Sudanese Rebel Claims Children Used in Combat

Three commanders have split from rebel group fighting government. WAR IN THE HORN

A SPLIT in the ranks of one of Africa's most secretive rebel groups has uncovered allegations that children as young as eight years old have received military training and entered combat in southern Sudan.Since 1983 the Sudanese People's Liberation Army (SPLA) has been fighting a civil war against the Sudanese government to seek greater political power in a united Sudan. In September, three of the SPLA's 13 commanders broke with SPLA leader John Garang, charging that he was a "dictator" who would not tolerate dissent within the SPLA. The breakaway rebels are calling for an independent southern Sudan as a way to end the civil war. "In a nutshell, our main difference with him [Mr. Garang] is that he's running the [SPLA] movement as if it were his personal property," says Lam Akol, one of the three breakway commanders. Mr. Akol also accuses Garang of training school children for combat. "The proof is that I saw them being trained," Akol claims. He says the children were taken out of Sudanese refugee camps just inside Ethiopia and given three months instruction in "how to use firearms and all sorts of other military training."

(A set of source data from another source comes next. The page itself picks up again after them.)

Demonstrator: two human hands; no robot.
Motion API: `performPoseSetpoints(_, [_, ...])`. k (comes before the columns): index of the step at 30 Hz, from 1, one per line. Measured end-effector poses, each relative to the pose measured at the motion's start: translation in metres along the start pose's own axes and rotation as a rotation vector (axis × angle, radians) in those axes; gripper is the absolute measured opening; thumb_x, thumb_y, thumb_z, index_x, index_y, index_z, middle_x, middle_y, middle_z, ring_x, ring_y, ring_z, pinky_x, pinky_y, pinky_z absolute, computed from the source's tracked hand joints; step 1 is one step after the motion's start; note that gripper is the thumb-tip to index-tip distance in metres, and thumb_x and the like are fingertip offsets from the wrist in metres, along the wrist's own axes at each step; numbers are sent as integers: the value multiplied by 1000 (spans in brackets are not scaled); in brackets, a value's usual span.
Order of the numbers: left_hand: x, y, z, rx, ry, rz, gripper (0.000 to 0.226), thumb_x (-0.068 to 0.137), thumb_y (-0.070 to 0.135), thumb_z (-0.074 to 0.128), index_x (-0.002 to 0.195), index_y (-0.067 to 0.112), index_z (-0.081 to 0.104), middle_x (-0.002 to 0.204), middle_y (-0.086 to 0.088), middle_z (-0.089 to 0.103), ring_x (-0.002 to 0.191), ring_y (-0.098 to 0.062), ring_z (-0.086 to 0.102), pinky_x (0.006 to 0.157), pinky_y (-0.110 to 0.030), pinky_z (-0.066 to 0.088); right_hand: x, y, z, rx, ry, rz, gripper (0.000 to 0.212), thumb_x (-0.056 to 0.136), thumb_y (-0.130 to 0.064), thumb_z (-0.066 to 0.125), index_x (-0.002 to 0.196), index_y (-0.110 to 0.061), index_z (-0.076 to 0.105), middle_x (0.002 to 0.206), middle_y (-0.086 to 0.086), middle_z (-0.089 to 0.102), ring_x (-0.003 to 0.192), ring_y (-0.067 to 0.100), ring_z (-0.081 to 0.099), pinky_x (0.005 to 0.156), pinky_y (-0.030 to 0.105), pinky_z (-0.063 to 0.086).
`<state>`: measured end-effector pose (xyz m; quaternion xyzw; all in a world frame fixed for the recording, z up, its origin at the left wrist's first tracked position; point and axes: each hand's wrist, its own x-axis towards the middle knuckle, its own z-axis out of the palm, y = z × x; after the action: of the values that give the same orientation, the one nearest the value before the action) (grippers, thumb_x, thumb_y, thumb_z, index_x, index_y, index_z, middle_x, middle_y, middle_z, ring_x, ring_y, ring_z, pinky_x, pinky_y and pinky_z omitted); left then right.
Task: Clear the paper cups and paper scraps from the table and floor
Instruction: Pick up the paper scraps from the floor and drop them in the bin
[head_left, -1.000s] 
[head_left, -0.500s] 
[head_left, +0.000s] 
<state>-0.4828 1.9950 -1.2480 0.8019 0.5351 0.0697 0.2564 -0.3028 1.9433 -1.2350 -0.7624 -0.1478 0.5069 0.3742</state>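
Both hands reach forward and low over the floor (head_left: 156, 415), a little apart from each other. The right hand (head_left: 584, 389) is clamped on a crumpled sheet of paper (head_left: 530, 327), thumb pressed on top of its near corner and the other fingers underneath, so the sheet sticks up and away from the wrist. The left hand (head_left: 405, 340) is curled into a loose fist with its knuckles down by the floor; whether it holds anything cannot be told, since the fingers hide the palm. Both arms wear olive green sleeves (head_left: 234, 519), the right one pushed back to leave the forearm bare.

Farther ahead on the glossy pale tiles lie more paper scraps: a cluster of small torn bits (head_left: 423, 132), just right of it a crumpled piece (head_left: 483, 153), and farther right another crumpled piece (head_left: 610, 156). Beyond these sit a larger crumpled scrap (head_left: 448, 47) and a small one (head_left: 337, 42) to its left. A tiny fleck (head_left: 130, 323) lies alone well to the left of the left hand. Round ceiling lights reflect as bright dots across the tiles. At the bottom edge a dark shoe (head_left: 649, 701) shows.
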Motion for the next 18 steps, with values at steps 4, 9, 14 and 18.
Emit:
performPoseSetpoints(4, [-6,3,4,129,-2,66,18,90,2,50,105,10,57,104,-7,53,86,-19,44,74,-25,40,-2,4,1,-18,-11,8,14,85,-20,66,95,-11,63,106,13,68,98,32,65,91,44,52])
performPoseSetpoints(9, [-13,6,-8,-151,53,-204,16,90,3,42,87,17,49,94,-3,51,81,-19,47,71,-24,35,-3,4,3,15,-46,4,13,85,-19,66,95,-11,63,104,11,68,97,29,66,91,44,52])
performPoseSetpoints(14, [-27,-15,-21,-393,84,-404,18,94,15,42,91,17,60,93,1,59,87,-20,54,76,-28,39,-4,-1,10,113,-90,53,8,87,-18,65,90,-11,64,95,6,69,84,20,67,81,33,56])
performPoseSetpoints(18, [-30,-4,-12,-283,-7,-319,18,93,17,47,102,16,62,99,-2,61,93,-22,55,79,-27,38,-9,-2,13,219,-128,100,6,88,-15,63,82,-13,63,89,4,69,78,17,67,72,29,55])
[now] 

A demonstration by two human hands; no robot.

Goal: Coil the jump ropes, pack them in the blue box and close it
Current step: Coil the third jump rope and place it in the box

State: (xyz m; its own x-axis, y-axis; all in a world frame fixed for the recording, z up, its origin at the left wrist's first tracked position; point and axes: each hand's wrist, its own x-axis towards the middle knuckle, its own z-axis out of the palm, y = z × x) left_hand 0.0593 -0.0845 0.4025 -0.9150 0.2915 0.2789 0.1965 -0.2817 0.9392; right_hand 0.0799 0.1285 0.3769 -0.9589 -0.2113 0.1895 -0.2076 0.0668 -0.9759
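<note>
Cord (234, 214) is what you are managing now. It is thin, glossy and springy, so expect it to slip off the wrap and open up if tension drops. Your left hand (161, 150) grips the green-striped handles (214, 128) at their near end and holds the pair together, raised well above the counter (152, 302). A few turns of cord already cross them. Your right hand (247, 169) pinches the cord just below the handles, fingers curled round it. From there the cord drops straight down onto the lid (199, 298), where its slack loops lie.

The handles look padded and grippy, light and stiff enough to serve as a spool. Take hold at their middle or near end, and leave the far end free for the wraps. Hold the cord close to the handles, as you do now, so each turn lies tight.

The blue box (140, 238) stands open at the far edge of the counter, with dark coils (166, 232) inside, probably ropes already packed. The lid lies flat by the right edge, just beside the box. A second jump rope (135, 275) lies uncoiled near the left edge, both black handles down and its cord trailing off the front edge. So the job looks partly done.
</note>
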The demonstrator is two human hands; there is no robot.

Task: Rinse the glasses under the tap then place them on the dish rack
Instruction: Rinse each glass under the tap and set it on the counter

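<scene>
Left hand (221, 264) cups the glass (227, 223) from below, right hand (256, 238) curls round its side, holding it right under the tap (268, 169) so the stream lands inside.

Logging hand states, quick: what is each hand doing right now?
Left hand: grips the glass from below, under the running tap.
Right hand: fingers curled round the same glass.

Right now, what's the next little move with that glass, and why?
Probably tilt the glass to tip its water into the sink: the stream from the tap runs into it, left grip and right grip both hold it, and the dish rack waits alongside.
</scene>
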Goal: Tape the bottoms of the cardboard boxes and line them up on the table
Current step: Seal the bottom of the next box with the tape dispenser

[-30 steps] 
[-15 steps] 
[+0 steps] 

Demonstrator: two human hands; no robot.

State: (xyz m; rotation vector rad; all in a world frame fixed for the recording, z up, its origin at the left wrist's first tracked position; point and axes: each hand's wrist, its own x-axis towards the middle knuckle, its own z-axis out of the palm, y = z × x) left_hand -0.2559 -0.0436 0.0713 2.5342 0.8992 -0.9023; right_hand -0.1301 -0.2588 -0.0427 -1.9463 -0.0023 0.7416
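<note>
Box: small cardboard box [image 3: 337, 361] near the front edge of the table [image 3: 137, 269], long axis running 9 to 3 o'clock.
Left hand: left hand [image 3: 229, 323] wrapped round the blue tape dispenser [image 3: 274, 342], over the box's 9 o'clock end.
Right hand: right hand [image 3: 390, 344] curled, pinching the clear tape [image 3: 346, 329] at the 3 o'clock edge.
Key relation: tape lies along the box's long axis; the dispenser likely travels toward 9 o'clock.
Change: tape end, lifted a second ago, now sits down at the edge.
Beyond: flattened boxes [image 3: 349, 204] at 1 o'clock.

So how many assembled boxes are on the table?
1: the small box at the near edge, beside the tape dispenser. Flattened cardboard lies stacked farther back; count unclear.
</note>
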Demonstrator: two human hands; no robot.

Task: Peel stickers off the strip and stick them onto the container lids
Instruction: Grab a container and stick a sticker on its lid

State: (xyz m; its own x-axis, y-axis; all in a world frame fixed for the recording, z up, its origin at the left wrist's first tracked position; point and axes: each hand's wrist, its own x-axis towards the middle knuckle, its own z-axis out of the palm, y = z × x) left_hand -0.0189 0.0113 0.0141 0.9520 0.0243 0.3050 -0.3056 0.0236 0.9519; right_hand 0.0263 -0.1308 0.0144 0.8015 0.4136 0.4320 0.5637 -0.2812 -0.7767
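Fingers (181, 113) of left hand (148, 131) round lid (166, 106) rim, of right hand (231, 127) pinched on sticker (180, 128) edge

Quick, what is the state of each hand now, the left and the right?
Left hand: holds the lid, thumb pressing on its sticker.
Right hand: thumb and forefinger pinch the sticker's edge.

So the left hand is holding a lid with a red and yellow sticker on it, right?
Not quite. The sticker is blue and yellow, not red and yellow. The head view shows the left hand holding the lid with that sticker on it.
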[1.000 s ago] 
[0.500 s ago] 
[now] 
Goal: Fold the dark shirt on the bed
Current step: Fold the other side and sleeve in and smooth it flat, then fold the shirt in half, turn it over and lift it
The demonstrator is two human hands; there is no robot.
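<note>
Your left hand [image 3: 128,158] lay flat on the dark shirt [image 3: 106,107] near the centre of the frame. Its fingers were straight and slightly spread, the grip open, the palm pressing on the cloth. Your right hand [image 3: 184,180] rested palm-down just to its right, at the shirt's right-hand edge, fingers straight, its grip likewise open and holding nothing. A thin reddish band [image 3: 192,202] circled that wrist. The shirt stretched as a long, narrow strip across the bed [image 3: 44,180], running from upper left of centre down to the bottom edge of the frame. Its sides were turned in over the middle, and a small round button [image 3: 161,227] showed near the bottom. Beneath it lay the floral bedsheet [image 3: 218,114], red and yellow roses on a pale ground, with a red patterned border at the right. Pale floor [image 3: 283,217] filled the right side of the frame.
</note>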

Children trained "Some of them have actually gone to combat, and some lost their lives," Akol alleges. "What is sad about this is their parents are not aware they are being trained and taken to combat." Akol alleges that only Garang and a few trusted aides knew about the training until Akol and others learned about it. In addition, Akol claims more than 40 SPLA rebels have been imprisoned "for political reasons primarily disagreeing with Garang on policies. These detentions have become one of the main topics of meetings that have been held recently between the two factions in Nairobi under Kenyan government auspices. Garang, in a separate interview, said: "What you see [in southern Sudan] are kids with wooden guns. This is the interest of children. Otherwise you will not find a situation where any of our children are engaged in combat, in warfare." Then, after digressing several times from the question of SPLA training of children, Garang said: "There can be no black and white answer to it. Southern Sudan is vast." Garang, who appeared more subdued than in previous interviews, claimed he does not know what his commanders have been "doing with kids." He challenged journalists and others to "investigate each case" of alleged military training of children. Western relief officials contacted could offer no proof of the alleged training. But they had not been in the areas in Ethiopia where the training was supposed to have taken place. Egil Nilssen, a Norwegian relief official in Nairobi, whose organization provides help to southern Sudan, says the issue probably "depends on where you draw the line" between physical and military training. "Basically every Army [in Africa] has had children," says Mr. Nilssen, who is acting representative here for Norwegian People Aid.

Factions fighting As a result of the split, fighting has broken out several times between the two rebel factions. And some experts fear the factional fighting may broaden into all-out tribal warfare in the south, with tribes loyal to opposite rebel groups battling each other. The German Embassy in Nairobi and the government of Kenya have begun encouraging the two sides to reconcile. "There's a lot of international pressure [for bringing the two sides together]," says J. Michael Semier, who heads a private German relief program for southern Sudan. m concerned that they have to get together. We can't have another Somalia in southern Sudan." Southern Somalia is being torn apart in interclan fighting, following a rebel victory in January over dictator Mohamed Siad Barre. (See related story, right.) Mr. Semier also predicts a "major offensive" before the end of November in southern Sudan by the Sudanese government against the divided rebels. A Sudanese government official said that "both sides [the government and the rebels] are strengthening their sides" during the current lull, caused by the rainy season, which makes many roads in southern Sudan nearly impassable. On peace plans, SPLA commander Akol thinks secession is the best option, with a vote a few years from now on possible reunification with the rest of Sudan. "First of all, the people of the South want it [succession]," Akol claims. He sees it as a way around the stumbling block to previous peace talks - the central government's insistence on applying Muslim law in Muslim-majority areas of Sudan, primarily the North. The SPLA insists on not having any religious law anywhere in the country. But secession is unlikely to bring United States or other Western recognition, says a Western diplomat in Nairobi. And the Sudanese official says Sudan remains strongly opposed to secession.